While the old man made a fortune and left a bloody trail of dead bodies providing cocaine to the United States and beyond, his sons have pivoted the business into cheap fentanyl — establishing a network of labs that produces this inexpensive but oh-so-lethal opioid. 

Because of the destructive nature of the opioid crisis in the U.S., which is fueled by fentanyl, there are politicians that believe drug cartels should be branded as terrorist organizations. Some even believe military intervention is needed. 

Alejandro Hope is a security analyst and a leading voice and once said that we have it wrong by thinking the fentanyl crisis is a drug problem.

“The problem with fentanyl, as some people at the State Department told me, has to be repositioned.

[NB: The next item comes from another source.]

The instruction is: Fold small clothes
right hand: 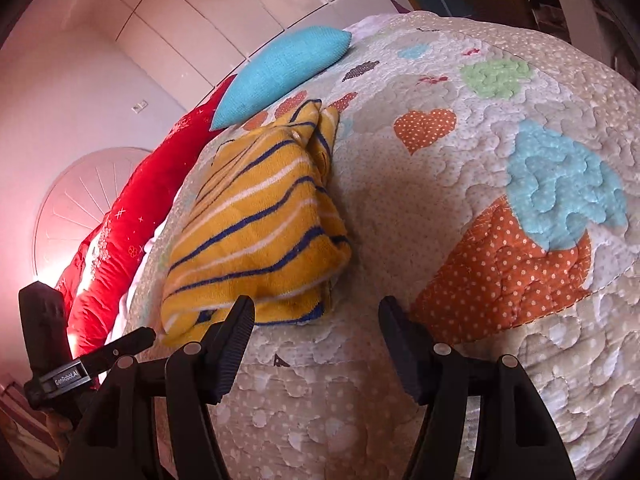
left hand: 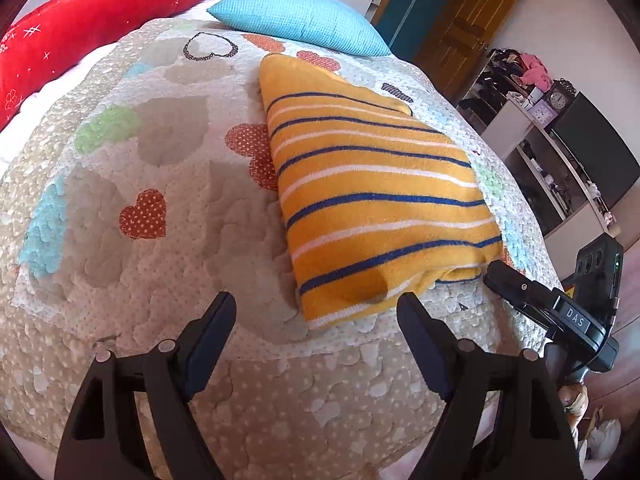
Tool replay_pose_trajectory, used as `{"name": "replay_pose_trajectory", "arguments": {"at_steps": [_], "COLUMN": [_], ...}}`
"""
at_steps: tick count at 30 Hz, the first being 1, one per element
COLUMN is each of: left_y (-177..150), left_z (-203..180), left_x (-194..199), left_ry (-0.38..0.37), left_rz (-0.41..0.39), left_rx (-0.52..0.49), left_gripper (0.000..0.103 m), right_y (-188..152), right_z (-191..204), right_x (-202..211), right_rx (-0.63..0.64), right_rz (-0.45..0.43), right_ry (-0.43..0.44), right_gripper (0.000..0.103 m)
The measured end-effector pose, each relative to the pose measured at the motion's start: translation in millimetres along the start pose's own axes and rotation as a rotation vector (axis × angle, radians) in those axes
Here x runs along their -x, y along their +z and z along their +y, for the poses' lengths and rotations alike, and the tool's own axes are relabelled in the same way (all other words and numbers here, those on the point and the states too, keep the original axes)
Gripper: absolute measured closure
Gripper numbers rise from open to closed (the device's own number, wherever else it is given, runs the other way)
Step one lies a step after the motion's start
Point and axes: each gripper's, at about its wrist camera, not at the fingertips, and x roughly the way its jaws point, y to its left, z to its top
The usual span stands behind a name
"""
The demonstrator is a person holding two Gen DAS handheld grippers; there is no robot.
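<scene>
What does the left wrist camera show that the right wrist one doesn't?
Left wrist only: the shelving unit with clocks, the wooden door, and the yellow striped garment's flat top.
Right wrist only: the round wall decoration and the garment's stacked layers at its near edge.
Both: garment folded on the heart-patterned quilt, blue pillow, red cushion; left gripper and right gripper open, empty.

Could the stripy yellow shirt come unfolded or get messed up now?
Maybe. The folded shirt lies near the bed's edge, so a bump might slide it off. Both claws, left and right, are open right beside it; a stray nudge could pull a layer loose. The far end looks bunched, so the stack may sag open.
</scene>
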Motion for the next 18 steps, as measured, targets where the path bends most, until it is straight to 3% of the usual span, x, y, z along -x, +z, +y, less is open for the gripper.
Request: {"name": "replay_pose_trajectory", "arguments": {"at_steps": [5,9,11,12,13,14,15,18], "left_y": [11.9,30.1,32.2,31.8,32.0,33.1,35.1,36.8], "left_z": [15.8,22.4,20.0,18.6,17.6,16.2,15.8,25.3], "left_x": [5.6,-25.2,-48.9,-56.9,-59.5,-59.5,-60.5,-56.3], "left_ry": [-0.097,-0.233,-0.311,-0.326,-0.312,-0.299,-0.294,-0.305], "left_rz": [-0.046,0.04,0.133,0.154,0.146,0.139,0.151,0.159], "left_rx": [0.062,0.091,0.11,0.124,0.133,0.13,0.127,0.169], "left_gripper": [0.016,0.012,0.012,0.012,0.02,0.052,0.068,0.078], "right_y": [22.3,37.1,37.0,35.9,34.0,31.2,27.8,21.4], "right_z": [-24.7,-34.9,-24.5,-18.3,-13.8,-11.3,-8.8,2.7], "right_x": [10.9,-9.7,-21.0,-25.9,-32.9,-41.9,-46.3,-43.5], "right_rx": [-0.102,-0.181,-0.153,-0.139,-0.143,-0.165,-0.178,-0.151], "right_rz": [-0.035,0.006,0.017,0.025,0.053,0.094,0.1,0.095], "right_ry": [0.068,0.144,0.13,0.122,0.152,0.203,0.216,0.22], "right_gripper": [0.026,0.023,0.029,0.045,0.071,0.074,0.074,0.076]}}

It’s not a drug problem; it’s a poisoning problem.  Very few people go out deliberately looking for fentanyl.”

Hope also believes Fentanyl will be an issue that takes sinter stage for the 2024 elections; the problem is that serious.  Consider this — a single cartel “cook” can turn fentanyl into 100,000 pills every day that look like Xanax, Percocet, or oxycodone.  It is incredibly cheap to make, which means these cartels are making huge profits on the deadly, counterfeit drugs. 

The U.S government is going after the younger Guzmans. Prosecutors unsealed an indictment last month that lays out the details of this sick group, known for ruthless violence and using kidnapped rivals as guinea pigs that they pump with fentanyl until the overdose. 

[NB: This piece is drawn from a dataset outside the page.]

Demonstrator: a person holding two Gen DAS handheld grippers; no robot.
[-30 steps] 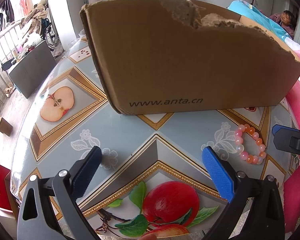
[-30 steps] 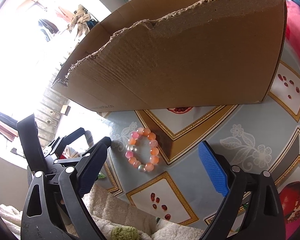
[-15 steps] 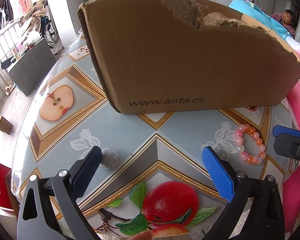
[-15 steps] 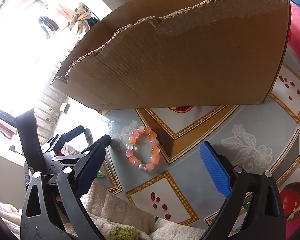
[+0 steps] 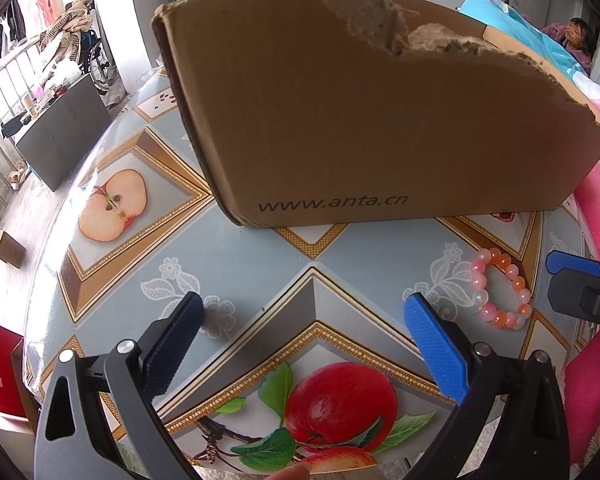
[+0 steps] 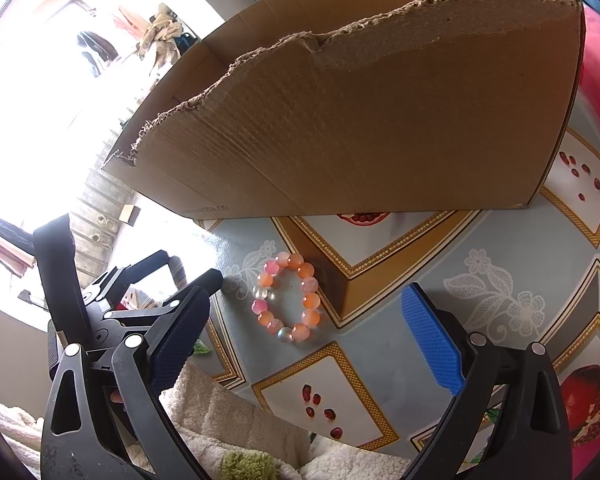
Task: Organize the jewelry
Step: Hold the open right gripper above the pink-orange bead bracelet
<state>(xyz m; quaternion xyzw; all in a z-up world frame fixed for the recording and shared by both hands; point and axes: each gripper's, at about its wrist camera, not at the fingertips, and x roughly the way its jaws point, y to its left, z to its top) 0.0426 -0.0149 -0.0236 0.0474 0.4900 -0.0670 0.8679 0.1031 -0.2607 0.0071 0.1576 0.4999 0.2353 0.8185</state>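
Pink-orange bead bracelet (image 6: 287, 297) | closed loop | flat on tablecloth (image 6: 500, 248)

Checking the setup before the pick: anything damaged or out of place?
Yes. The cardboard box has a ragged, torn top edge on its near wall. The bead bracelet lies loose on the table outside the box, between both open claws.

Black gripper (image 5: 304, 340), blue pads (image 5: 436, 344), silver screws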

According to an AP story, the enforcers of the cartel are  Ivan Archivaldo Guzmán Salazar and Jesus Alfredo Guzmán Salaza — they are the lead defendants along with 21 others charged. 

Over 107,000 Americans suffered fatal drug overdoses in the past year, more than the total deaths in the Vietnam, Iraq, and Afghanistan wars combined, and most of those died from synthetic opioids.

The DEA seized over 57,000 million fentanyl-laced prescription pills last year.